Nymphe du Rhône – 21 octobre 2016 – Grand Large
Un sillon dans les flots, tels sont mes mots
La démesure de la vie est sans fin et obligatoire. La mémoire est sans forme et illimitée. Tu me perçois dans ta partialité. Un mouvement de l’onde m’inonde et me ravit. J’éclaircis ma vie et je m’évanouis. Éternelle et si belle est ma vie, un horizon infini. Faut-il un but, j’en doute. Dans l’instant ma vérité s’établit, mon corps s’épanouit. Tel un miroir, j’aperçois ton regard bienfaisant, ta douceur, ta langueur, ton humeur. Je suis et je vis au rythme des vagues, je divague, je m’échappe, fugace, virevoltante et abondante. Les mots sont des limites. Le divin se manifeste à travers moi, à travers mes gestes, à travers ma voix et mon émoi. Un arc-en-ciel, un bonheur, tout est à la hauteur de ma vie qui s’exprime et m’interpelle; un vie quantique, reliée à l’ondée, incommensurable. J’inonde et j’abonde, l’espoir est mon devoir, ma vérité révélée. Une mouvance, un instant, ma vie est un mouvement perpétuel, une roue, une mirabelle, une aile.
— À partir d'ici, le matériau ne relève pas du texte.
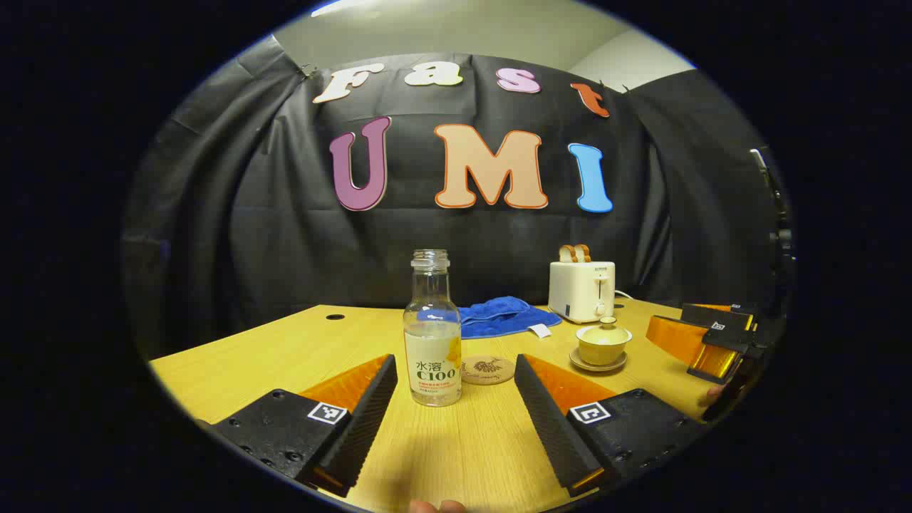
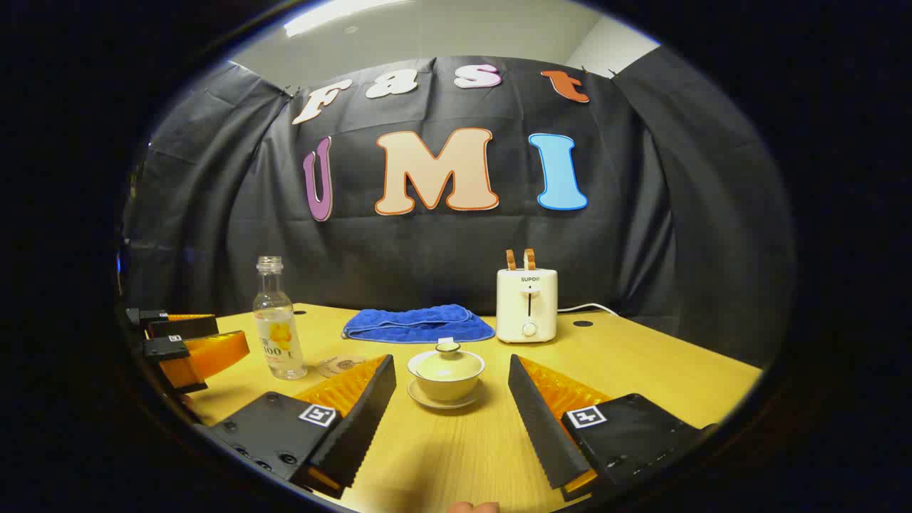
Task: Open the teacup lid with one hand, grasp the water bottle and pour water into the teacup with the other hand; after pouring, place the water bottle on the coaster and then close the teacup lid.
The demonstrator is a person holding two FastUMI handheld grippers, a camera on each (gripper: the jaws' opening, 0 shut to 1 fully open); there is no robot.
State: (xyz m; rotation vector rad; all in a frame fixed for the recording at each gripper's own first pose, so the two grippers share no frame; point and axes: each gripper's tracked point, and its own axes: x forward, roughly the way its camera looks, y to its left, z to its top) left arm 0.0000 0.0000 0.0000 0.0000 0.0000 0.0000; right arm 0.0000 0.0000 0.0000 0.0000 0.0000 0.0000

Mon ondulation est une évolution
Ma douceur est infinie, ma langueur une habitude. Je jouis de la vie qui s’épanouit. Mon ondulation est une évolution, un cheminement, une saveur ondulatoire, un reflet dans le miroir de la vie, une émotion infinie. Je respire et j’aspire à être. Belle et douce, beauté et douceur, tels sont mes faveurs, tel est mon harmonie, ma vie, un éclat, un reflet lumineux. Je me languis et m’évanouis, je m’abandonne à la vie. Un sillon dans les flots, tels sont mes mots. Évanescente et légère, j’inonde et abreuve la virtuosité de mon être, à jamais ouverte. Voyage dimensionnel éternel, glissant et volupté me font évoluer. Un jour, une nuit, à l’infini. Mes sœurs se languissent et s’évanouissent. Un espoir, un instant, j’aime ce moment d’abandon, cette virtuosité de la vie qui coule, s’écoule, ondulation et volupté, bonheur et douceur. J’évolue à travers l’espoir. La source, ma source de vie est volupté et infinie. Je coule et j’imagine.